* [BRIEF]: Any picture in the data below gets skipped; print all the rest exactly.

* [DATA EXTRACT]:
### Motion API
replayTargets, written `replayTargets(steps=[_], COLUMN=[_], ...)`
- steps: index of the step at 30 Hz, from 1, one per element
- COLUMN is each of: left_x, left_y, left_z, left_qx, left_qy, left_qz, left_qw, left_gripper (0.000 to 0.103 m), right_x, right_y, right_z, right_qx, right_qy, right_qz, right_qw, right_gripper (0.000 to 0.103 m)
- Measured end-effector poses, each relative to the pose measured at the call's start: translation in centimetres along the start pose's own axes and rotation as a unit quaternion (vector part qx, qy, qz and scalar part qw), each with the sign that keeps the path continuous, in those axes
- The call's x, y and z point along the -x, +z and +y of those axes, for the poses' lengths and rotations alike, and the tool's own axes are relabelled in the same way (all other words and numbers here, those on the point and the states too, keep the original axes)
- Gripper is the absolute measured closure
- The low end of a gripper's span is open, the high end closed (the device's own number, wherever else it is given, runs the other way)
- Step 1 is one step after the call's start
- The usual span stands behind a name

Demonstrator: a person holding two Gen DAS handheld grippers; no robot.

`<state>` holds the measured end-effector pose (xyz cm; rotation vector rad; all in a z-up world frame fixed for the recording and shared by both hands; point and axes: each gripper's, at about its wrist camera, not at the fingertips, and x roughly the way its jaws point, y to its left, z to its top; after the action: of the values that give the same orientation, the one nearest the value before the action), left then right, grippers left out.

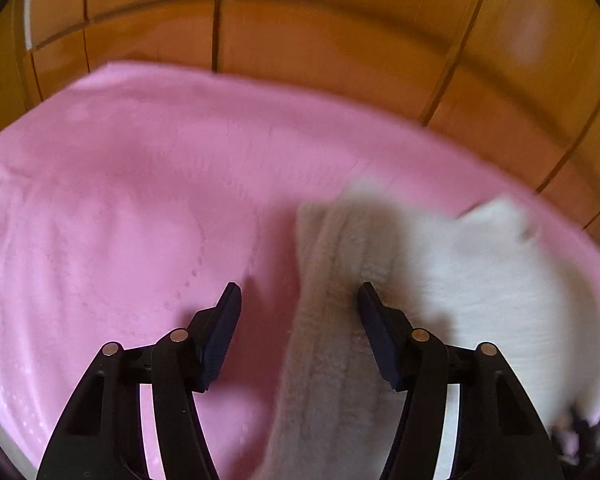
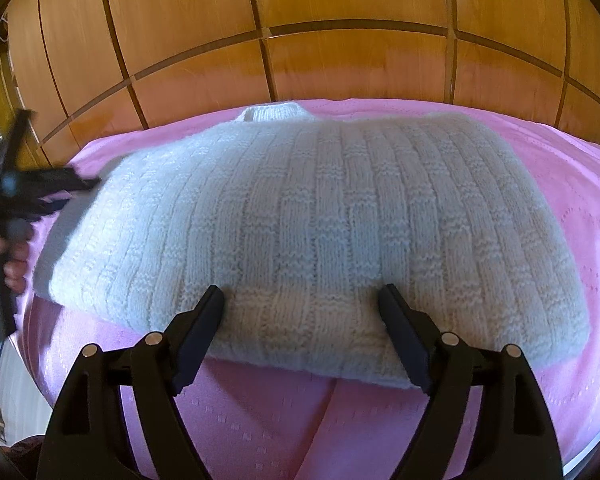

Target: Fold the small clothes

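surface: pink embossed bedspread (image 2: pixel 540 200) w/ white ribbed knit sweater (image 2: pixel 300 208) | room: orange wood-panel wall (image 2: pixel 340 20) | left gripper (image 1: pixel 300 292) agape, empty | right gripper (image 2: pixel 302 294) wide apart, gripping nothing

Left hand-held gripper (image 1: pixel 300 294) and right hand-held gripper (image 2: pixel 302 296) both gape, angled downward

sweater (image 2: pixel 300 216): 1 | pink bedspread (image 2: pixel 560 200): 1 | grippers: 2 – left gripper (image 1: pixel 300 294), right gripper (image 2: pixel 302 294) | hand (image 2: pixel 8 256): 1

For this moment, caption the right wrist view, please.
Open right tool poised over white knit sweater on pink bedspread.
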<state>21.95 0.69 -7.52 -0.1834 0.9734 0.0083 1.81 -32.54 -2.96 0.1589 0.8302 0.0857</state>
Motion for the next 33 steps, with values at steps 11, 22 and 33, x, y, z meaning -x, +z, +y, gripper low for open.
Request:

* [SOLVED PROBLEM]:
### Motion API
replayTargets, written `replayTargets(steps=[_], COLUMN=[_], ...)`
- steps: index of the step at 30 Hz, from 1, one per element
- COLUMN is each of: left_x, left_y, left_z, left_qx, left_qy, left_qz, left_qw, left_gripper (0.000 to 0.103 m), right_x, right_y, right_z, right_qx, right_qy, right_qz, right_qw, right_gripper (0.000 to 0.103 m)
- Measured end-effector poses, each relative to the pose measured at the call's start: translation in centimetres along the start pose's own axes and rotation as a unit quaternion (vector part qx, qy, qz and scalar part qw), each with the sign that keeps the path continuous, in those axes
- The call's x, y and z point along the -x, +z and +y of those axes, for the poses' lengths and rotations alike, and the tool's own axes are relabelled in the same way (all other words and numbers here, those on the point and the states too, keep the original axes)
- Gripper is the absolute measured closure
- The low end of a gripper's span is open, the high end closed (the device's own number, wherever else it is given, runs the other way)
- Step 1 is one step after the call's start
- The usual span stands behind a name

Demonstrator: a person holding two Gen DAS handheld grippers; no robot.

`<state>` holds the measured end-effector pose (xyz cm; rotation vector rad; all in a z-up world frame fixed for the recording and shared by both hands; point and axes: each gripper's, at about its wrist camera, not at the fingertips, and x roughly the way its jaws point, y to its left, z to its top; after the action: of the values that give the same orientation, the one nearest the value before the action), left then right, grippers left out.


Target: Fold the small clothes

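surface: pink embossed bedspread (image 2: pixel 540 200) w/ white ribbed knit sweater (image 2: pixel 300 208) | room: orange wood-panel wall (image 2: pixel 340 20) | left gripper (image 1: pixel 300 292) agape, empty | right gripper (image 2: pixel 302 294) wide apart, gripping nothing

Left hand-held gripper (image 1: pixel 300 294) and right hand-held gripper (image 2: pixel 302 296) both gape, angled downward

sweater (image 2: pixel 300 216): 1 | pink bedspread (image 2: pixel 560 200): 1 | grippers: 2 – left gripper (image 1: pixel 300 294), right gripper (image 2: pixel 302 294) | hand (image 2: pixel 8 256): 1

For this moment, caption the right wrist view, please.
Open right tool poised over white knit sweater on pink bedspread.
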<state>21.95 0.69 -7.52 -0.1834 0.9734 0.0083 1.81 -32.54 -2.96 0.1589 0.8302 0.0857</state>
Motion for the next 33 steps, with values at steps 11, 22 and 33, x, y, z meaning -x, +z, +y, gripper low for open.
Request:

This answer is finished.